# THE TASK
Type out the records again, exactly as they are.

# Records excerpted from a collection

- Opening Delimiter -

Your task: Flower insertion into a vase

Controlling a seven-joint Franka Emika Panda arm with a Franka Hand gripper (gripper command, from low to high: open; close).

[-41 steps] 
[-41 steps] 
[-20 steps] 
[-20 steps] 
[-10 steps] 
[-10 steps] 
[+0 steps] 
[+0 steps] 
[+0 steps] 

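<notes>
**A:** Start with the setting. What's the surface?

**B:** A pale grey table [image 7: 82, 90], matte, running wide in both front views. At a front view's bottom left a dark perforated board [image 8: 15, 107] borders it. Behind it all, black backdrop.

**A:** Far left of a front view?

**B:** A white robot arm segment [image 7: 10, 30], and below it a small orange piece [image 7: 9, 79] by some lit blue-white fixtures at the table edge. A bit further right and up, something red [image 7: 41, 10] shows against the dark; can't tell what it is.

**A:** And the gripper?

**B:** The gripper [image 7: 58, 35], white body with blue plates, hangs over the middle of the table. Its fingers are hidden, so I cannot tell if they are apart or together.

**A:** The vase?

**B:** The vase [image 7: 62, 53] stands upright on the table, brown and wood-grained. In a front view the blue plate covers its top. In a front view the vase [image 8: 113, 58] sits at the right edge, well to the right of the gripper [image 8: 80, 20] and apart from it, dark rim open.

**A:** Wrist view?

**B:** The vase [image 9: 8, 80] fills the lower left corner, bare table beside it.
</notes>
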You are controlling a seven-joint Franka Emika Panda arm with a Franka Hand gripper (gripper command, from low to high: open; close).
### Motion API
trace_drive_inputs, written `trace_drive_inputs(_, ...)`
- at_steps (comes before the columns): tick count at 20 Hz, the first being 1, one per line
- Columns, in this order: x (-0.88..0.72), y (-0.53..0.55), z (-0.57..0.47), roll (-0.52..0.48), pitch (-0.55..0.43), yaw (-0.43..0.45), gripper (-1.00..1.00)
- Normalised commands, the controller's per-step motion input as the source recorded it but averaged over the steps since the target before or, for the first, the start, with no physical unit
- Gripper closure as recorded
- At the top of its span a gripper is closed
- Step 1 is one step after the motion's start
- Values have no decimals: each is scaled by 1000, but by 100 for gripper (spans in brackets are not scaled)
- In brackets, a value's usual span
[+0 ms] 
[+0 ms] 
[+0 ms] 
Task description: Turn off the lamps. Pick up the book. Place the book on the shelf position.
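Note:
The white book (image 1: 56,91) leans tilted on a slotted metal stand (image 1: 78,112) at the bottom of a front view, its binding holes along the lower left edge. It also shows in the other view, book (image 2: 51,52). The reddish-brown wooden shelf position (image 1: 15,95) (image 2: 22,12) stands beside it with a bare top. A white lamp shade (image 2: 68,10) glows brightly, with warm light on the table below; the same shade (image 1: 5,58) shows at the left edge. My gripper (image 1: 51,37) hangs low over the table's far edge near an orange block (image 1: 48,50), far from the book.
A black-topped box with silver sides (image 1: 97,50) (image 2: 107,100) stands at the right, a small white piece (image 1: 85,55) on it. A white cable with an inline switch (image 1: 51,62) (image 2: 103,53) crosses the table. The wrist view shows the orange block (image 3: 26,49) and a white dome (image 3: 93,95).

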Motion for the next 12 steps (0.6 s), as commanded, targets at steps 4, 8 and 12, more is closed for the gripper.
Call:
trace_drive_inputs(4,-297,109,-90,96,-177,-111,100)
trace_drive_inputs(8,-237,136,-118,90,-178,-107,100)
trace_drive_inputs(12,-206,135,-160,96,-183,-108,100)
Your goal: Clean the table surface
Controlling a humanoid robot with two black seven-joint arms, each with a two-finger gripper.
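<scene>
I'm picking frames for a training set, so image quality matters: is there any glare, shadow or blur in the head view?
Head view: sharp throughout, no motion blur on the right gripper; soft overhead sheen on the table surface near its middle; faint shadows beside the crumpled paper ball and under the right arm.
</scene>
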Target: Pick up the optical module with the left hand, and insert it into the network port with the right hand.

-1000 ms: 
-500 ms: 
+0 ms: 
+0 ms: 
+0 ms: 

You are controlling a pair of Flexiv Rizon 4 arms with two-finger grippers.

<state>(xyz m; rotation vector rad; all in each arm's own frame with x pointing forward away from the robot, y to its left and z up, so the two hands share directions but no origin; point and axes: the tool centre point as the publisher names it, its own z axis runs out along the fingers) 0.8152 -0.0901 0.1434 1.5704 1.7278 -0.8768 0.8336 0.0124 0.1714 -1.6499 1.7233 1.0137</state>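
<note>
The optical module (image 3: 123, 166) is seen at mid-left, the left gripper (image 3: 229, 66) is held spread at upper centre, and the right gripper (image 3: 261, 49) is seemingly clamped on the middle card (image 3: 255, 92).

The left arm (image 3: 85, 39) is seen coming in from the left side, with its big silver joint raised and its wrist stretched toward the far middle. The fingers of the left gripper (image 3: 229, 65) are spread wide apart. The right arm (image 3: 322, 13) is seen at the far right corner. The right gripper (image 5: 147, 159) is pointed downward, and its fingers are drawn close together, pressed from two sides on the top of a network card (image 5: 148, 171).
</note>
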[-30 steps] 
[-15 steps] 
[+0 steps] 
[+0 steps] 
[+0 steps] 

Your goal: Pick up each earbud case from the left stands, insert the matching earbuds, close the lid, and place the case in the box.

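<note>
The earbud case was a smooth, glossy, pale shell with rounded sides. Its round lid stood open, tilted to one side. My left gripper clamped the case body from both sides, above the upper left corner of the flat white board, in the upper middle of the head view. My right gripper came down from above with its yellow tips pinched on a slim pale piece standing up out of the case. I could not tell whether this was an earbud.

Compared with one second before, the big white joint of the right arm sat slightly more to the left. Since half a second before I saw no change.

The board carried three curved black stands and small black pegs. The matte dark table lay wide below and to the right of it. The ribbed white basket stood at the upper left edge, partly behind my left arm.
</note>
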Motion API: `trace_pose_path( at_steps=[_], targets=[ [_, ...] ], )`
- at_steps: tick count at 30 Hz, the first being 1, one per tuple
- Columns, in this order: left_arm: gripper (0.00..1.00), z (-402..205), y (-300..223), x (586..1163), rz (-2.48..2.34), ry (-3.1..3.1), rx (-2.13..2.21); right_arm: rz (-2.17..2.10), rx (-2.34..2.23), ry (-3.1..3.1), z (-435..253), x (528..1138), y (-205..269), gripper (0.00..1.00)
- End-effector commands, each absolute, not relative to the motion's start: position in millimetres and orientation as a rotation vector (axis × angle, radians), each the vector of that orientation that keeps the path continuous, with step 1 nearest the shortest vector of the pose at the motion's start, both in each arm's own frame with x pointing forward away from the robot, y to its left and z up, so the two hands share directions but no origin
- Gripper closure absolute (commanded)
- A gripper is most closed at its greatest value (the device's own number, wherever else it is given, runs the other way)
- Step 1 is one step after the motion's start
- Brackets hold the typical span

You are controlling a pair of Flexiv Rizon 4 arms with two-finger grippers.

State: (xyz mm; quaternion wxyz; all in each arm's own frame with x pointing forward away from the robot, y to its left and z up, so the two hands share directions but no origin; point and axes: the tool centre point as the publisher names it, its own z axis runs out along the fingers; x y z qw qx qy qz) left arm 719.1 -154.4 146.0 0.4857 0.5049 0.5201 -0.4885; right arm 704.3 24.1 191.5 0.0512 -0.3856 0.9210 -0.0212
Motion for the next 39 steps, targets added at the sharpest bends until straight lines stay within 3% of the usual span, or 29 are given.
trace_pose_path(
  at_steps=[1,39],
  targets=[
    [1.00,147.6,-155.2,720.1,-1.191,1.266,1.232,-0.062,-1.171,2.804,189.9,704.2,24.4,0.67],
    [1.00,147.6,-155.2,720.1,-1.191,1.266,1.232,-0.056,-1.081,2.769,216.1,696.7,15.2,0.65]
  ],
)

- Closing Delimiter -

# ANSWER
Your task: Flower insertion into a vase

Controlling a seven-joint Franka Emika Panda arm with a Franka Hand gripper (gripper command, from low to high: open; close).

[-41 steps] 
[-41 steps] 
[-20 steps] 
[-20 steps] 
[-10 steps] 
[-10 steps] 
[+0 steps] 
[+0 steps] 
[+0 steps] 

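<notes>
**A:** Start with the setting. What's the surface?

**B:** A pale grey table [image 7: 82, 90], matte, running wide in both front views. At a front view's bottom left a dark perforated board [image 8: 15, 107] borders it. Behind it all, black backdrop.

**A:** Far left of a front view?

**B:** A white robot arm segment [image 7: 10, 30], and below it a small orange piece [image 7: 9, 79] by some lit blue-white fixtures at the table edge. A bit further right and up, something red [image 7: 41, 10] shows against the dark; can't tell what it is.

**A:** And the gripper?

**B:** The gripper [image 7: 58, 35], white body with blue plates, hangs over the middle of the table. Its fingers are hidden, so I cannot tell if they are apart or together.

**A:** The vase?

**B:** The vase [image 7: 62, 53] stands upright on the table, brown and wood-grained. In a front view the blue plate covers its top. In a front view the vase [image 8: 113, 58] sits at the right edge, well to the right of the gripper [image 8: 80, 20] and apart from it, dark rim open.

**A:** Wrist view?

**B:** The vase [image 9: 8, 80] fills the lower left corner, bare table beside it.
</notes>
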You are controlling a seven-joint Franka Emika Panda arm with a Franka Hand gripper (gripper command, from low to high: open; close).
### Motion API
trace_drive_inputs, written `trace_drive_inputs(_, ...)`
- at_steps (comes before the columns): tick count at 20 Hz, the first being 1, one per line
- Columns, in this order: x (-0.88..0.72), y (-0.53..0.55), z (-0.57..0.47), roll (-0.52..0.48), pitch (-0.55..0.43), yaw (-0.43..0.45), gripper (-1.00..1.00)
- Normalised commands, the controller's per-step motion input as the source recorded it but averaged over the steps since the target before or, for the first, the start, with no physical unit
- Gripper closure as recorded
- At the top of its span a gripper is closed
- Step 1 is one step after the motion's start
- Values have no decimals: each is scaled by 1000, but by 100 for gripper (spans in brackets are not scaled)
- In brackets, a value's usual span
[+0 ms] 
[+0 ms] 
[+0 ms] 
Task description: Turn off the lamps. Pick up the book. Place the book on the shelf position.
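Note:
The white book (image 1: 56,91) leans tilted on a slotted metal stand (image 1: 78,112) at the bottom of a front view, its binding holes along the lower left edge. It also shows in the other view, book (image 2: 51,52). The reddish-brown wooden shelf position (image 1: 15,95) (image 2: 22,12) stands beside it with a bare top. A white lamp shade (image 2: 68,10) glows brightly, with warm light on the table below; the same shade (image 1: 5,58) shows at the left edge. My gripper (image 1: 51,37) hangs low over the table's far edge near an orange block (image 1: 48,50), far from the book.
A black-topped box with silver sides (image 1: 97,50) (image 2: 107,100) stands at the right, a small white piece (image 1: 85,55) on it. A white cable with an inline switch (image 1: 51,62) (image 2: 103,53) crosses the table. The wrist view shows the orange block (image 3: 26,49) and a white dome (image 3: 93,95).
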
Motion for the next 12 steps (0.6 s), as commanded, targets at steps 4, 8 and 12, more is closed for the gripper.
Call:
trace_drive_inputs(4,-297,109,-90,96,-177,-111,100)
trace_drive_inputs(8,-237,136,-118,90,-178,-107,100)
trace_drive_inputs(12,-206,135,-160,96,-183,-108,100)
Your goal: Clean the table surface
Controlling a humanoid robot with two black seven-joint arms, each with a two-finger gripper.
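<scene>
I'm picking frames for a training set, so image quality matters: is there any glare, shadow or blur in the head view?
Head view: sharp throughout, no motion blur on the right gripper; soft overhead sheen on the table surface near its middle; faint shadows beside the crumpled paper ball and under the right arm.
</scene>
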Target: Pick up the optical module with the left hand, and insert it into the network port with the right hand.

-1000 ms: 
-500 ms: 
+0 ms: 
+0 ms: 
+0 ms: 

You are controlling a pair of Flexiv Rizon 4 arms with two-finger grippers.

<state>(xyz m; rotation vector rad; all in each arm's own frame with x pointing forward away from the robot, y to its left and z up, so the two hands share directions but no origin; point and axes: the tool centre point as the publisher names it, its own z axis runs out along the fingers) 0.8152 -0.0901 0.1434 1.5704 1.7278 -0.8768 0.8336 0.0124 0.1714 -1.6499 1.7233 1.0137</state>
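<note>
The optical module (image 3: 123, 166) is seen at mid-left, the left gripper (image 3: 229, 66) is held spread at upper centre, and the right gripper (image 3: 261, 49) is seemingly clamped on the middle card (image 3: 255, 92).

The left arm (image 3: 85, 39) is seen coming in from the left side, with its big silver joint raised and its wrist stretched toward the far middle. The fingers of the left gripper (image 3: 229, 65) are spread wide apart. The right arm (image 3: 322, 13) is seen at the far right corner. The right gripper (image 5: 147, 159) is pointed downward, and its fingers are drawn close together, pressed from two sides on the top of a network card (image 5: 148, 171).
</note>
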[-30 steps] 
[-15 steps] 
[+0 steps] 
[+0 steps] 
[+0 steps] 

Your goal: Pick up each earbud case from the left stands, insert the matching earbuds, close the lid, and place the case in the box.

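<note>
The earbud case was a smooth, glossy, pale shell with rounded sides. Its round lid stood open, tilted to one side. My left gripper clamped the case body from both sides, above the upper left corner of the flat white board, in the upper middle of the head view. My right gripper came down from above with its yellow tips pinched on a slim pale piece standing up out of the case. I could not tell whether this was an earbud.

Compared with one second before, the big white joint of the right arm sat slightly more to the left. Since half a second before I saw no change.

The board carried three curved black stands and small black pegs. The matte dark table lay wide below and to the right of it. The ribbed white basket stood at the upper left edge, partly behind my left arm.
</note>
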Motion API: `trace_pose_path( at_steps=[_], targets=[ [_, ...] ], )`
- at_steps: tick count at 30 Hz, the first being 1, one per tuple
- Columns, in this order: left_arm: gripper (0.00..1.00), z (-402..205), y (-300..223), x (586..1163), rz (-2.48..2.34), ry (-3.1..3.1), rx (-2.13..2.21); right_arm: rz (-2.17..2.10), rx (-2.34..2.23), ry (-3.1..3.1), z (-435..253), x (528..1138), y (-205..269), gripper (0.00..1.00)
- End-effector commands, each absolute, not relative to the motion's start: position in millimetres and orientation as a rotation vector (axis × angle, radians), each the vector of that orientation that keeps the path continuous, with step 1 nearest the shortest vector of the pose at the motion's start, both in each arm's own frame with x pointing forward away from the robot, y to its left and z up, so the two hands share directions but no origin
- Gripper closure absolute (commanded)
- A gripper is most closed at its greatest value (the device's own number, wherever else it is given, runs the other way)
- Step 1 is one step after the motion's start
- Brackets hold the typical span

You are controlling a pair of Flexiv Rizon 4 arms with two-finger grippers.

State: (xyz mm; quaternion wxyz; all in each arm's own frame with x pointing forward away from the robot, y to its left and z up, so the two hands share directions but no origin; point and axes: the tool centre point as the publisher names it, its own z axis runs out along the fingers; x y z qw qx qy qz) left arm 719.1 -154.4 146.0 0.4857 0.5049 0.5201 -0.4885; right arm 704.3 24.1 191.5 0.0512 -0.3856 0.9210 -0.0212
Motion for the next 39 steps, targets added at the sharpest bends until straight lines stay within 3% of the usual span, or 29 are given.
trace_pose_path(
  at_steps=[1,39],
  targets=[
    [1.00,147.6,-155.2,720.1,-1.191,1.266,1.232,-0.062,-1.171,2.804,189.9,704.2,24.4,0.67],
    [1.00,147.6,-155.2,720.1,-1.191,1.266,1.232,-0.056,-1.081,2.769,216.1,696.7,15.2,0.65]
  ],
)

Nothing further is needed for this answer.